According to a report in Business Week, the Secretary of the Department of Health and Human Services, Mike Leavitt, wants a stockpile capable of treating 20 million Americans. Currently the US can treat just over 2 million people. But an order placed by American officials for another 3 million treatments will only be filled by Roche next year. Sen. Bill Frist (R-TN), who has taken a keen interest in the issue, recently called the supply for Americans "totally inadequate."

"Right now, our national stockpiles of anti-viral drugs sit at dangerously low levels -- about 2 percent of what we would need in a serious outbreak," Frist wrote recently in the Washington Times.

And it's not just the United States that's waiting. "It will take Roche two years to complete the United Kingdom's stockpile order to treat 14.6 million of its citizens," Business Week reports. The writer and blogger Randall Parker has created an invaluable overview of the stockpiling efforts of several nations. He illustrates the gravity of the situation by pointing out that the World Health Organization -- the global body that would be responsible for coordinating the counterattack on a flu pandemic -- won't even have a few million doses until the middle of next year. Today it only has 80,000.

Supply is so tight, ABC News reports that Roche has had to institute a "first-come, first-serve" waiting list. Unfortunately for Americans, "the United States is nowhere near the top of that list."

The capacity situation is bad enough that Gilead, according to Business Week, is suing to force Roche to relinquish manufacturing rights to the drug in the hopes that it will be able to massively ramp up production. So far, Roche has refused.

So here's one area where President Bush could take some proactive steps. According to the San Francisco Chronicle, Roche is planning to build a plant in the United States, but it would not be producing drugs until the end of next year. To speed things up, President Bush could order the Food and Drug Administration to fast-track approval of other, already established plants in the United States for manufacturing the ingredients of Tamiflu. The FDA has taken similar steps in response to infectious disease outbreaks, such as its efforts to fast-track available treatments for HIV/AIDS.

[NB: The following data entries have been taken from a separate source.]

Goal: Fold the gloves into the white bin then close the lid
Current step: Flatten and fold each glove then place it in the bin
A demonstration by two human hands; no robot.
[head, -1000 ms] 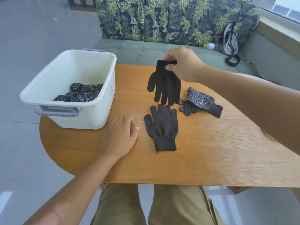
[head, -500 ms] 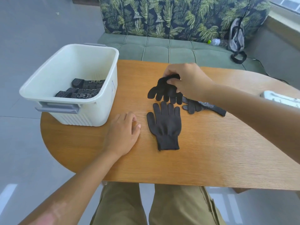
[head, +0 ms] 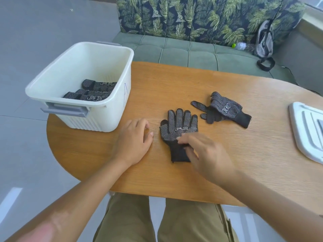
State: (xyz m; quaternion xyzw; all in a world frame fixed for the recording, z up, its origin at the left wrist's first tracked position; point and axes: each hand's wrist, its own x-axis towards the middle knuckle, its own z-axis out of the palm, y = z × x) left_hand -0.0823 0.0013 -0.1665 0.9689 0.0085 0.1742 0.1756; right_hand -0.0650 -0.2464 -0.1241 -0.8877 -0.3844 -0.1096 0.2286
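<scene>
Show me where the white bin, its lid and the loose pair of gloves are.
white bin (head: 111, 117): head view, front right wall.
lid (head: 305, 131): head view, flat top near its left edge.
loose pair of gloves (head: 225, 108): head view, dotted palm of upper glove.

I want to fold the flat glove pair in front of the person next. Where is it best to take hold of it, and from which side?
Probably at the plain cuff, coming from the near edge of the table. The glove pair lies flat with fingers pointing away and the cuff nearest the person. The right hand is already over the cuff, so it could lift that end and fold it toward the fingertips.
</scene>
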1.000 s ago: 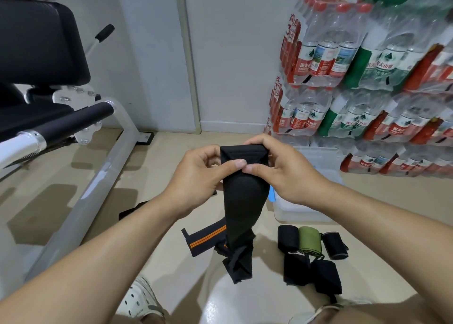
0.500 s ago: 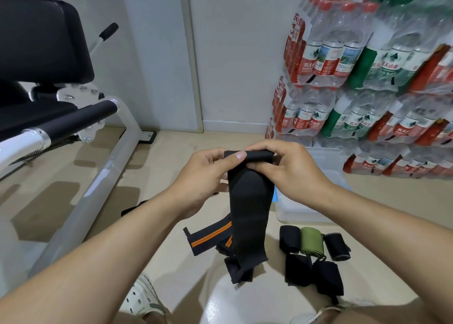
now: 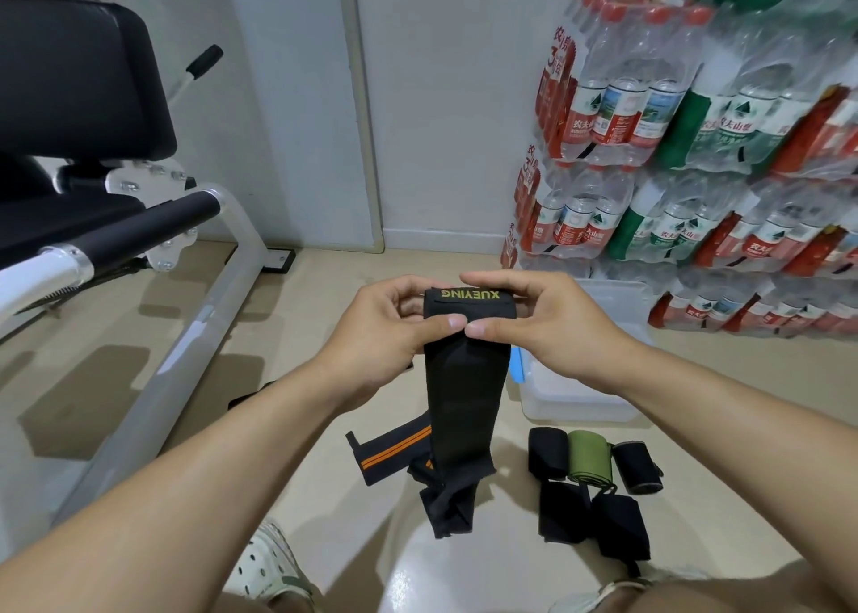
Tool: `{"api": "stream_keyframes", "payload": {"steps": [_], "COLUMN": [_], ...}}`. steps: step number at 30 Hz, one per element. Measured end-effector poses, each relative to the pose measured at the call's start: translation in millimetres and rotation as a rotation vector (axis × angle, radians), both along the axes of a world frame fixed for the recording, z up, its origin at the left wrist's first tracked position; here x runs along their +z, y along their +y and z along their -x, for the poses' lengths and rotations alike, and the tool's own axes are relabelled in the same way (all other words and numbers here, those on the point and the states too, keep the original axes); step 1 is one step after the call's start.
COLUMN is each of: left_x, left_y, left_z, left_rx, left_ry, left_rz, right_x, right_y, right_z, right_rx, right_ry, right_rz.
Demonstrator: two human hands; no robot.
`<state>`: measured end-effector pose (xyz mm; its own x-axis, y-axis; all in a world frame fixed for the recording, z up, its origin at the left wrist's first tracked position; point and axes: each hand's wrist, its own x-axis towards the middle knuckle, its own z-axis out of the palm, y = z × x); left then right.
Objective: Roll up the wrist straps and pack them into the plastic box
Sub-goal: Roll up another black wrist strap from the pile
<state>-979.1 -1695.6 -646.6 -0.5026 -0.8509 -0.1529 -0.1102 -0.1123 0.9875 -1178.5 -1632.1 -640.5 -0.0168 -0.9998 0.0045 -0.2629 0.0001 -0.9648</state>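
A long black wrist strap [image 3: 462,394] hangs in front of me, its top end folded over and showing yellow lettering. My left hand [image 3: 390,334] and my right hand [image 3: 543,324] both pinch that top end, thumbs almost touching. Its lower end trails onto the floor. A clear plastic box [image 3: 575,389] with a blue clip stands on the floor behind the strap, partly hidden by my right hand. Rolled straps lie in front of the box: a black one [image 3: 548,452], a green one [image 3: 589,461], another black one [image 3: 636,466], and two more black ones [image 3: 592,517] nearer me.
A black strap with orange stripes [image 3: 390,450] lies flat on the floor to the left. A gym machine [image 3: 153,315] with white frame and black pads fills the left side. Shrink-wrapped packs of water bottles [image 3: 696,148] are stacked against the wall on the right. My shoes show at the bottom.
The top of the strap has been turned over between my fingers, so the yellow lettering now faces me. The hanging length has shortened slightly and both hands stayed in place.
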Motion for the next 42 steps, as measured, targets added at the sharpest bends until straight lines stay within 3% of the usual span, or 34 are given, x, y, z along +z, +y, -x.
{"api": "stream_keyframes", "payload": {"steps": [5,10,14,24,33,42], "left_x": [-2,0,3,13,13,7], "left_y": [-1,2,6,7,5,-1], "left_z": [1,4,6,4,-1,-5], "left_rx": [0.002,0.022,0.026,-0.024,-0.087,-0.022], "left_ry": [-0.002,0.014,0.038,0.046,-0.001,0.001], "left_rz": [-0.007,-0.021,-0.03,-0.156,-0.206,-0.136], "right_x": [2,1,2,-8,-10,-3], "right_y": [-1,-2,-3,-5,-6,-4], "right_z": [-2,-2,-3,-9,-14,-5], "right_rx": [-0.012,-0.034,-0.061,-0.133,-0.13,0.009], "right_ry": [0.094,0.32,0.355,0.153,0.12,-0.024], "right_rz": [0.063,0.126,0.204,0.34,0.359,0.123]}}
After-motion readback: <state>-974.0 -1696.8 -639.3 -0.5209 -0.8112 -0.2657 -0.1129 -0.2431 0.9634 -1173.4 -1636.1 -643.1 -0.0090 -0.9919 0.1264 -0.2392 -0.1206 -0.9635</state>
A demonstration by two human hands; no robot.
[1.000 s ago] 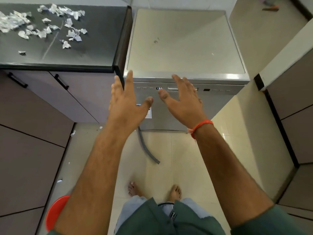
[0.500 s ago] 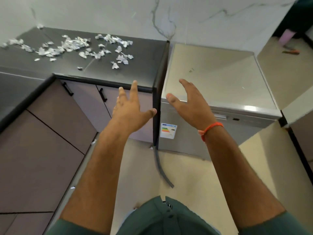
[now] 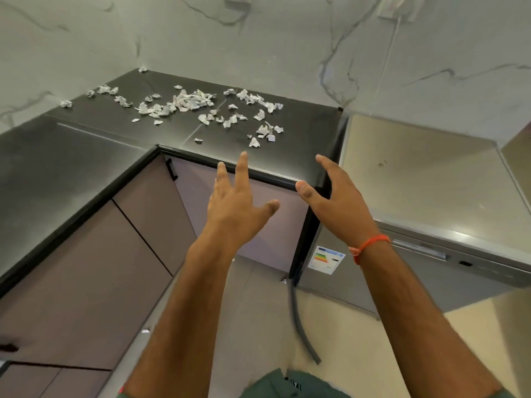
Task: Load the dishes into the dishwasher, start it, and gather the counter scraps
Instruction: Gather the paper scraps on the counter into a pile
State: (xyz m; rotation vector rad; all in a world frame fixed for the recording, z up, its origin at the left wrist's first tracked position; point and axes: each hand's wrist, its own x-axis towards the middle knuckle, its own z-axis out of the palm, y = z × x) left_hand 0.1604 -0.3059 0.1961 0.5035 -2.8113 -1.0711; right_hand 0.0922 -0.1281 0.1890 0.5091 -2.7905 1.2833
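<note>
Several crumpled white paper scraps [image 3: 189,104] lie scattered over the black counter [image 3: 301,133]. To its right stands the silver dishwasher [image 3: 425,277], door closed, with an energy label on its front. My left hand [image 3: 235,208] is raised in front of the counter's front edge, fingers spread and empty. My right hand [image 3: 336,196], with an orange wrist band, hovers by the counter's right corner, fingers straight and empty. Both hands are short of the scraps and touch nothing.
Brown cabinet doors [image 3: 138,254] with black handles run under the L-shaped counter. A grey hose [image 3: 298,320] lies on the tiled floor beside the dishwasher. A marble wall [image 3: 258,38] backs the counter. One scrap [image 3: 145,330] lies on the floor.
My view has swung up and left from the dishwasher toward the counter. Both open hands have moved with it, from in front of the dishwasher's panel to the counter's front edge.
</note>
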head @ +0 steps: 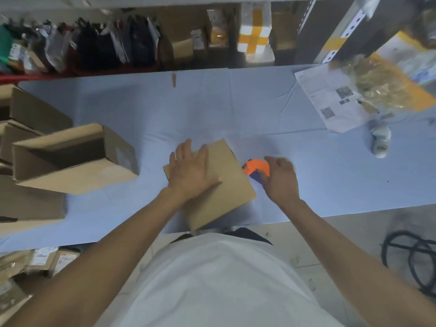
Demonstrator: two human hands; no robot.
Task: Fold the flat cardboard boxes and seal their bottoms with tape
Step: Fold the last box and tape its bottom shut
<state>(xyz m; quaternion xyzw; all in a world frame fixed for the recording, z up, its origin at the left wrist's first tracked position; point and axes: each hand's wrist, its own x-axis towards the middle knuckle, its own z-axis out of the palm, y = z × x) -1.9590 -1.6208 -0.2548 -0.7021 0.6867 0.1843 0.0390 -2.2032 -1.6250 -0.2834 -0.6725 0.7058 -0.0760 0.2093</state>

And President Bush could encourage Roche to initiate a technology transfer to manufacturers in the US to ramp-up development. This would respect the property and contract rights enjoyed by Roche while getting more product to the clinics, hospitals and programs that need it.

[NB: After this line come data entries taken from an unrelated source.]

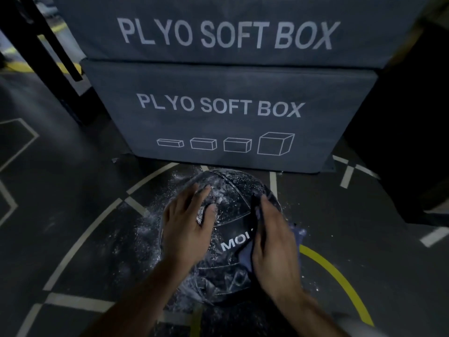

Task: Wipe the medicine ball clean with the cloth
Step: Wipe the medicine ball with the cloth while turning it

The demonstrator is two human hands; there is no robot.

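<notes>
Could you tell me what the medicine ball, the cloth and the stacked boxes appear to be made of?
Medicine ball: likely synthetic leather, slightly glossy stitched panels, dusted with white powder. Cloth: soft woven fabric, dark blue, folding under the right hand. Plyo boxes: probably foam under matte grey vinyl or canvas, with rounded, sagging edges.

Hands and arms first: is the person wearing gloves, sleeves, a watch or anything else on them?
No gloves: the left hand and right hand are bare, with bare forearms and no watch, ring or band visible. White powder dusts the left fingertips. Something pale, perhaps a sleeve edge, blurs near the right elbow.
</notes>
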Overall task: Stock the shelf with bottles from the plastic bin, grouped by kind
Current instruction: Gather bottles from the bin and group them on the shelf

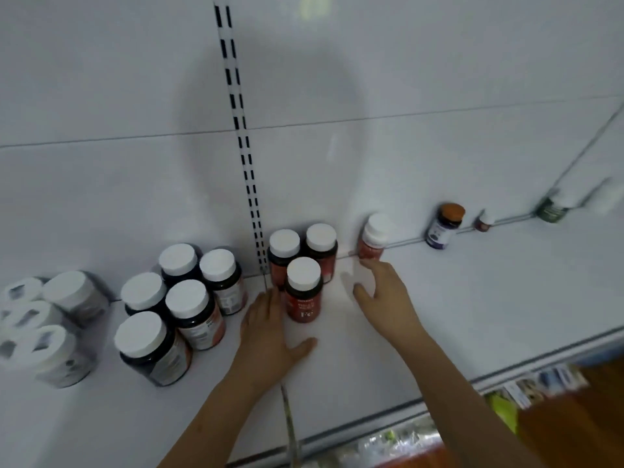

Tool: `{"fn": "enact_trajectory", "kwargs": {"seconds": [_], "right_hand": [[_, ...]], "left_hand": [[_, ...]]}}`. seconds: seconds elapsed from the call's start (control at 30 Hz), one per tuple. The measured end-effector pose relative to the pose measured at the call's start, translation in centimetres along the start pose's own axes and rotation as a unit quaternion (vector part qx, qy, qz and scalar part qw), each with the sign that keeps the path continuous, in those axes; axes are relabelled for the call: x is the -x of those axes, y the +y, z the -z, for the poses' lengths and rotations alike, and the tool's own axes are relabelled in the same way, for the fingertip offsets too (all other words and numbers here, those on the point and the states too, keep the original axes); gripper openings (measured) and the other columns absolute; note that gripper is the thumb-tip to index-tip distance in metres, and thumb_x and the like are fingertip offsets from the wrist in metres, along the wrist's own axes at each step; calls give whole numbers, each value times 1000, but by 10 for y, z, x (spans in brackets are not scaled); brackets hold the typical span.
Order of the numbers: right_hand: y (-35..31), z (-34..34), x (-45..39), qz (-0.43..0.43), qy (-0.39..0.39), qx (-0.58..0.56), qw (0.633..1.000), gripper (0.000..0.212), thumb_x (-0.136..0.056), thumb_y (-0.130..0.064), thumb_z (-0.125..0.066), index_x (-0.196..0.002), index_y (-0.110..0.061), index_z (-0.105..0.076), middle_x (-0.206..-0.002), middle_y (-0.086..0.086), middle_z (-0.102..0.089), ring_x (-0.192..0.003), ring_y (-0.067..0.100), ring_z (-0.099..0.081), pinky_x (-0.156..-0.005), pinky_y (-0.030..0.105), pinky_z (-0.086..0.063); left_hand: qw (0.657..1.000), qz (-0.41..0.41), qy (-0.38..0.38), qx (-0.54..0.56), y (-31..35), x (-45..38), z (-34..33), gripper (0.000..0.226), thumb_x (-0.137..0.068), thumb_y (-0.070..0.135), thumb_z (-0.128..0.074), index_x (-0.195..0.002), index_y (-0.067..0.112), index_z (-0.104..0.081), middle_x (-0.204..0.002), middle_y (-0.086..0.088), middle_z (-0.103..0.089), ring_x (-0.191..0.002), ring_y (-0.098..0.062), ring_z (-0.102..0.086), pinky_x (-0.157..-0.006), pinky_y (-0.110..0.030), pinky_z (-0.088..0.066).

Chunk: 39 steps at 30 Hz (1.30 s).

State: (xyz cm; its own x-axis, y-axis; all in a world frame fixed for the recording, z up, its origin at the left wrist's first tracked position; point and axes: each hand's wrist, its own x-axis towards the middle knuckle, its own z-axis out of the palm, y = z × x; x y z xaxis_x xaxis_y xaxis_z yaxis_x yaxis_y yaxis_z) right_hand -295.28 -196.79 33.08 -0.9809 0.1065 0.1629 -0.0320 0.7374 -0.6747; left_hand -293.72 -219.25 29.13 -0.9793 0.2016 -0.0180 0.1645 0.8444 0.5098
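slotted upright (243, 143), packaged goods below (540, 383)

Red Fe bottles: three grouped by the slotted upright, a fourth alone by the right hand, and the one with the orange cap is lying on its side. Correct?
Not quite: in the head view the orange-capped bottle stands upright against the back panel. The three red bottles, fourth red bottle and right hand are as you said.

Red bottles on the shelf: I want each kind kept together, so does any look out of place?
Yes. One red bottle stands alone against the back wall, apart from the cluster of three red bottles to its left. The right hand reaches toward it, fingers open; the left hand rests beside the cluster.
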Motion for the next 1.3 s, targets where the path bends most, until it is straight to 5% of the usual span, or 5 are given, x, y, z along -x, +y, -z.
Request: {"fn": "enact_trajectory", "kwargs": {"seconds": [0.13,0.3,0.53,0.83,1.3], "right_hand": [[-13,18,35,-29,81,-25,996,41,-97,-21,-57,-137,-11,-51,-134,2,-54,-122,15,-51,-105,24,-37],[-4,47,76,-51,122,17,991,40,-99,-31,-54,-136,-14,-53,-133,1,-55,-121,15,-51,-101,20,-35],[26,118,142,-70,157,43,984,50,-101,-44,-47,-145,-20,-42,-142,-4,-46,-129,10,-43,-104,20,-32],[119,268,276,-129,218,122,960,53,-101,-44,-45,-146,-16,-40,-146,1,-44,-136,15,-36,-108,18,-23],[268,392,454,-291,270,149,906,58,-101,-52,-40,-149,-20,-34,-151,-3,-38,-141,14,-29,-114,29,-26]], "left_hand": [[991,-20,115,71,-1,33,-4,68,-84,68,-51,-127,16,-51,-116,-2,-50,-111,-23,-46,-96,-41,-44],[985,-85,86,126,22,61,0,16,-90,36,-61,-101,28,-53,-96,9,-49,-91,-14,-53,-84,-41,-49],[953,-264,-73,127,127,98,-33,62,-86,67,-30,-135,33,-46,-131,15,-49,-122,-3,-46,-102,-28,-42],[882,-429,-165,106,289,154,-129,55,-95,58,-38,-145,35,-35,-139,18,-41,-121,12,-34,-98,-2,-24],[806,-532,-257,25,469,213,-277,72,-91,70,-24,-150,29,-31,-145,10,-41,-133,-10,-40,-108,-34,-40]]}}
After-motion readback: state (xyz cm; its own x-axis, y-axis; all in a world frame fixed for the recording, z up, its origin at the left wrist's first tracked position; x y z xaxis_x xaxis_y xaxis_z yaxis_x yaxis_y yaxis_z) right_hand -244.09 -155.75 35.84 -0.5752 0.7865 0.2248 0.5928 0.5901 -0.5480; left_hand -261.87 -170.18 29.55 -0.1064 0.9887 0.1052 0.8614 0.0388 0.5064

George Mason University economist Tyler Cowen, who established an avian flu website to track the disease, also suggests stockpiling "high-quality masks and antibiotics for secondary infections (often more dangerous than the flu itself), and more importantly have a good plan for distribution and dealing with extraordinary excess demand and possibly panic."

Lastly, Tamiflu is an important part in a first-line defense against a flu pandemic -- Sen. Frist pointed out that if an outbreak occurs, "Tamiflu is what people would go after. It's what you're going to ask for, I'm going to ask for, immediately." But it is no cure-all. Work needs to proceed on vaccines, as well as procurement of other possible treatments, like an injectable form of the drug Relenza, made by GlaxoSmithKline, especially as there may be instances of resistance to Tamiflu if it is used widely.

President Bush shouldn't be focusing on a quarantine just yet. He should be taking steps to make sure a quarantine isn't necessary. If he has learned anything from Katrina, he can demonstrate it by taking steps to make sure that while the United States is presently "nowhere near the top of the list" for the treatments needed to fight an outbreak, that situation doesn't last long.

A version of this article appeared in the Washington Times.